Implement the two algorithms in Fig MRS.13.2, using your earlier code for creating term and document frequencies. It might be easier to use the representation and formula given in MRS section 13.4.1.

In [6]:

#document frequencies per class per term
def TrainMultinomialNB(pd_df, classes):
    """ more reference from p258 onwards of MRS
    
    :param classes: classes which are taken into account for training
    :param pd_df: kamervragen dataframe
    :return:
        V: set, of terms which which are used for classification
        class_priors: dictionary, prior probabilities for each class: P(c) prior[class]
        cond_prob: dictionary, conditional probabilities for each term per class: P(t|c) cond[class][term]
        dfdict: dictionary with document frequencies
        classes: list, classes actually used, temporary until class input is synchronised with pandas dataframe
    """
    class_frequency = Counter([c for c in pd_df.ministerie])
    
    # classes = classes # uncomment this and comment next line when classes are implemented right 
    classes = class_frequency.keys()
    
    # P(c)
    class_priors = {c:class_frequency[c]/sum([class_frequency[cn] for cn in classes]) for c in classes}

    # document frequencies per term
    k = [list(set(strip_string(t))) for t in kvrdf.titel]
    dfdict = Counter(list(itertools.chain.from_iterable(k)))

    #vocabulary
    V = set(dfdict.keys())
    
    # complete rows per class
    class_rows_full = {c:kvrdf.loc[kvrdf.ministerie == c] for c in classes}

    # term frequency per class
    class_tf = {c:str_to_tf('\n'.join(list(class_rows_full.get(c).titel))) for c in classes}
    
    # token count per class (for sum over Tct' in (t' in V), (p259, formula 13.6)
    class_tk = {c:str_to_tk('\n'.join(list(class_rows_full.get(c).titel))) for c in classes}

    #P(t|c)
    cond_prob = {t:{c:(class_tf[c][t] + 1)/(class_tk[c] + 1) for c in classes} for t in V}
    return V, class_priors, cond_prob, dfdict, classes

def filter_vocab(W, V):
    """ 
    
    :param W: list; stripped query
    :param V: set; of vocab used for classification (determined by one or anoter method)
    :return: a list of words that occur in the used vocabulary
    """
    return [w for w in W if w in V]

def ApplyMultinomialNB(classes, priors, conditionals, d, Vocab=None):
    """ Applies a Naive Bayes classifier on previously derived priors & conditionals on a query d

    :param classes: list, optional ministeries to classify between 
    :param Vocab: set, of terms which which are used for classification
    :param priors: dictionary, prior probabilities for each class: P(c) prior[class]
    :param conditionals: dictionary, conditional probabilities for each term per class: P(t|c) cond[class][term]
    :param d: string, query
    :return: best classification for query
    """
    W = strip_string(d)
    if Vocab:
        W = filter_vocab(W, Vocab)
    score = {c:log(priors[c]) for c in classes}
    for k in score.keys():
        score[k] += sum([log(conditionals[t][k]) for t in W])    
    best_class = sorted(score, key = lambda key: score[key])[0]
    print(sorted(score, key = lambda key: score[key]))
    return best_class



## 3.
On this collection, train NB text classifiers for 10 different classes with enough and interesting data.

In [7]:
V, class_priors, cond_prob, dfdict, classes = TrainMultinomialNB(kvrdf, classes)
ApplyMultinomialNB(classes, class_priors, cond_prob, "vragen")
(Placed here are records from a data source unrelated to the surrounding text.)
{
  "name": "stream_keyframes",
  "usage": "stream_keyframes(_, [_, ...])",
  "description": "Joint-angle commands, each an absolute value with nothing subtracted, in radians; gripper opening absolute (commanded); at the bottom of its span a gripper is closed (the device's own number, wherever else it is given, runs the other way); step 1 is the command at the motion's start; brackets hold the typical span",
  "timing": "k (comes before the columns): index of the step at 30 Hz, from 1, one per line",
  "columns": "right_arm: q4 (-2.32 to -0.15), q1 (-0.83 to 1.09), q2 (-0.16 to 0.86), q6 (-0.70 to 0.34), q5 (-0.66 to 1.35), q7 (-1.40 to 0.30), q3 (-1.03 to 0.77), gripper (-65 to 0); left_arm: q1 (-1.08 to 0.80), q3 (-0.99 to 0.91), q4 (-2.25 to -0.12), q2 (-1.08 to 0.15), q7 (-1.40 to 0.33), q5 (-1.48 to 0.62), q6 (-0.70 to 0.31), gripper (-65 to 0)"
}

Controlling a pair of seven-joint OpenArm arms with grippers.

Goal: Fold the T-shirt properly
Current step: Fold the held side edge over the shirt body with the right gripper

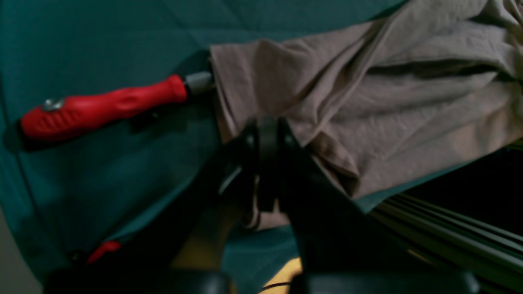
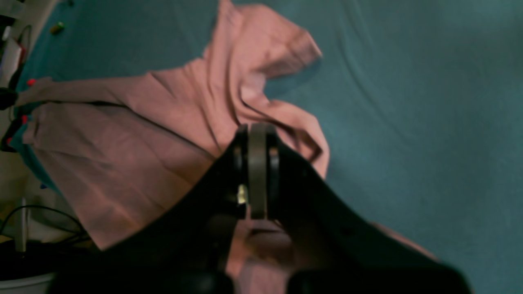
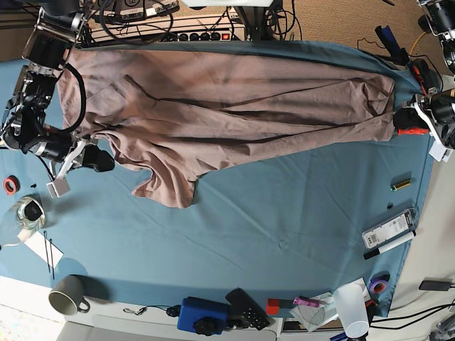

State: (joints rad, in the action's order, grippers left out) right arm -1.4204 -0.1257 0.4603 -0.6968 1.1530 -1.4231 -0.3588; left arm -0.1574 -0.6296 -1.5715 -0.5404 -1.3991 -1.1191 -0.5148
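**One shirt stretched between two closed claws**

Stretching across the upper half of the base view, one T-shirt [image 3: 213, 106] lies on the blue tablecloth [image 3: 284, 213], running from the upper left corner to the right edge, with one sleeve hanging down toward the middle of the frame. Two arms show here. The right gripper [image 3: 99, 159] sits at the left edge, its jaws together on the shirt's lower left corner. The left gripper [image 3: 405, 119] sits at the right edge, touching the shirt's far end beside a red handle [image 3: 410, 131]. Along the bottom edge stand one grey mug [image 3: 67, 295], one blue box [image 3: 202, 316] and one white cup [image 3: 352, 305]. At the lower right lie one clear case [image 3: 389, 229] and one black marker [image 3: 387, 246] just beside it. One glass jar [image 3: 21, 217] stands at the left edge.

In the left wrist view, the left gripper [image 1: 267, 126] is in the centre with its two jaws pressed together, pinching the edge of the T-shirt [image 1: 388, 106], which fills the upper right. One red handle [image 1: 102, 108] lies at the left on the tablecloth [image 1: 102, 41], its metal end touching the shirt's edge.

In the right wrist view, the right gripper [image 2: 257, 134] is in the centre, jaws together, clamped on a fold of the T-shirt [image 2: 122, 143]. The shirt spreads to the left, one sleeve pointing to the top centre. The tablecloth [image 2: 429, 122] fills the right side.
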Motion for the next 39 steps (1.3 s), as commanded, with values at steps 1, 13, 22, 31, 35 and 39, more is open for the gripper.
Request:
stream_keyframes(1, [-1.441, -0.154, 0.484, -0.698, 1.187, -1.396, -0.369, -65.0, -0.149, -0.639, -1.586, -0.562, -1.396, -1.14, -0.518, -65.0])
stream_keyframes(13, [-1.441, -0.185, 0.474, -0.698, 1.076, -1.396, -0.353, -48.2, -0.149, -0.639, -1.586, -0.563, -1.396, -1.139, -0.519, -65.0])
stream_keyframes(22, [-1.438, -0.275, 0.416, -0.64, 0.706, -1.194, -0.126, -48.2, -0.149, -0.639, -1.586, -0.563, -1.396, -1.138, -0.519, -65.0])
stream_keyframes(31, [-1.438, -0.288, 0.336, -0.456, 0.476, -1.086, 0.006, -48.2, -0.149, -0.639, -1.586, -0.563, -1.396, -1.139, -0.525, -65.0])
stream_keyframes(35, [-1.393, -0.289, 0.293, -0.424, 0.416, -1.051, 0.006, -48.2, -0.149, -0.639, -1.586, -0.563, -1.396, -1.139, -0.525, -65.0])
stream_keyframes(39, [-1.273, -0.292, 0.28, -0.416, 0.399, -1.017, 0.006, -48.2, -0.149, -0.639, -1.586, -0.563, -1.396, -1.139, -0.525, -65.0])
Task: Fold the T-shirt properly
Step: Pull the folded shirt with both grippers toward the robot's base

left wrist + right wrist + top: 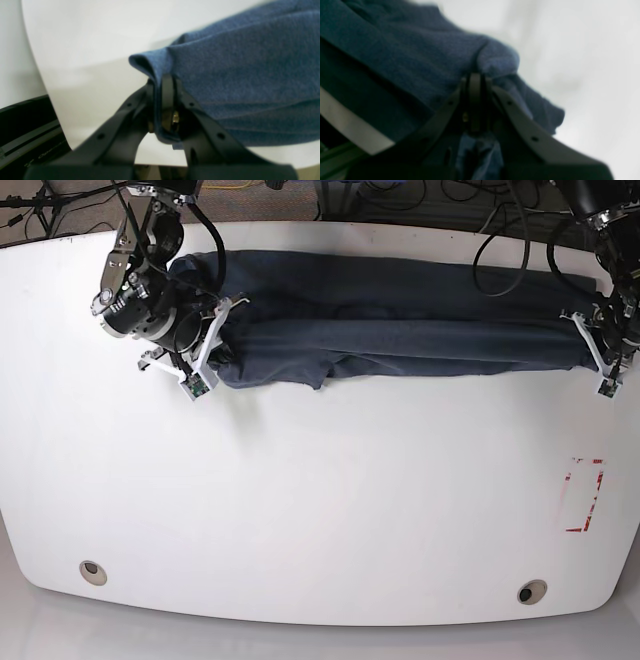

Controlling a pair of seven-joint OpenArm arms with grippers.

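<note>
Navy T-shirt point(400, 320), stretched along the surface's point(320, 500) far edge, wants both arms' clenched fingers point(167, 92) point(475, 100) moving together, keeping even tension to avoid wrinkles.

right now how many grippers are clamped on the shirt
2. The right gripper is shut on the T-shirt at its end on the base view's left; the left gripper is shut on the opposite end, by the table's right edge.
</note>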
['Economische Zaken', 'Defensie', 'Landbouw, Natuurbeheer en Visserij', 'Volkshuisvesting, Ruimtelijke Ordening en Milieubeheer', 'Onderwijs, Cultuur en Wetenschappen', 'Sociale Zaken en Werkgelegenheid', 'Buitenlandse Zaken', 'Verkeer en Waterstaat', 'Volksgezondheid, Welzijn en Sport', 'Justitie']


'Economische Zaken'

## 4.
Compute for each term and each of your 10 classes its utility for that class using mutual information.

In [8]:
def extract_class_df(pddf, classes):
    class_dfdict = {c:{} for c in classes}

    for i, c in enumerate(classes):
        for d in kvrdf[kvrdf.ministerie == c].titel:
            for elem in set(strip_string(d)):
                if class_dfdict[c].get(elem, 0):
                    class_dfdict[c][elem] += 1
                else:
                    class_dfdict[c][elem] = 1
    return class_dfdict

cddf = extract_class_df(kvrdf, classes)

In [9]:
def MI(doc_freq, class_doc_freq):
    """ creates a mutual information dictionary for each term, class pair
    
    :param doc_freq: dictionary, contains documents frequencies per term, doc_freq[term]
    :param class_doc_freq: dictionary, contains documents frequencies per term per class, cdf[class][term]
    :return MIdict: dictionary, contains mutual information for each class/term pair, MI[class][term]
    """
    N = sum(doc_freq.values())
    MIdict = {}
    for c in class_doc_freq.keys():
        MIdict[c] = {}
        for t in class_doc_freq[c].keys():
            N11 = class_doc_freq[c][t]
            N10 = doc_freq[t] - N11
            N01 = sum(class_doc_freq[c].values()) - class_doc_freq[c][t]
            N00 = N - doc_freq[t] - (sum(class_doc_freq[c].values()) - class_doc_freq[c][t])
            N1 = N11 + N10
            N0 = N01 + N00
            if N11:
                MIdict[c][t] = N11/N * log( (N*N11)/(N1*N1), 2)
            if N01:
                MIdict[c][t] += N01/N * log( (N*N01)/(N0*N1) , 2)
            if N10:
                MIdict[c][t] += N10/N * log( (N*N10)/(N1*N0) , 2)
            if N00:
                MIdict[c][t] += N00/N * log(  (N*N00)/(N0*N0), 2)
    return MIdict

MIdict = MI(dfdict, cddf)

## 5.
For each class, show the top 10 words as in Figure 13.7 in MRS.

In [10]:
from IPython.display import display, Markdown, Latex

display(Markdown(
"""
|some| markdown|
|-----|------|
| test1 | test2 | 
| test3 | test4 |
"""))



|some| markdown|
|-----|------|
| test1 | test2 | 
| test3 | test4 |


In [11]:
def top_MI(MIdict, N):
    """ 
    
    :param MIdict: a dictionary with mutual information for each MIdict[class][term]
    :param N: top N MI terms returned per class
    :return: a dictionary of the top N MI predictors of each class    
    """
    resdict = {}
    for c in MIdict.keys():
        resdict[c] = sorted(MIdict[c].items(), key = lambda key: -MIdict[c][key[0]])[:N]
    return resdict

def top_MI_to_markdown(topMI):
    firstline = classes_table_markdown(topMI)
    rest_of_table = values_table_markdown(topMI)
    return firstline + rest_of_table


def classes_table_markdown(topmidict):
    return "|" + " | ".join(topmidict.keys()) + "|\n" + "|" + " | ".join(['-----' for _ in topmidict.keys()]) + "|"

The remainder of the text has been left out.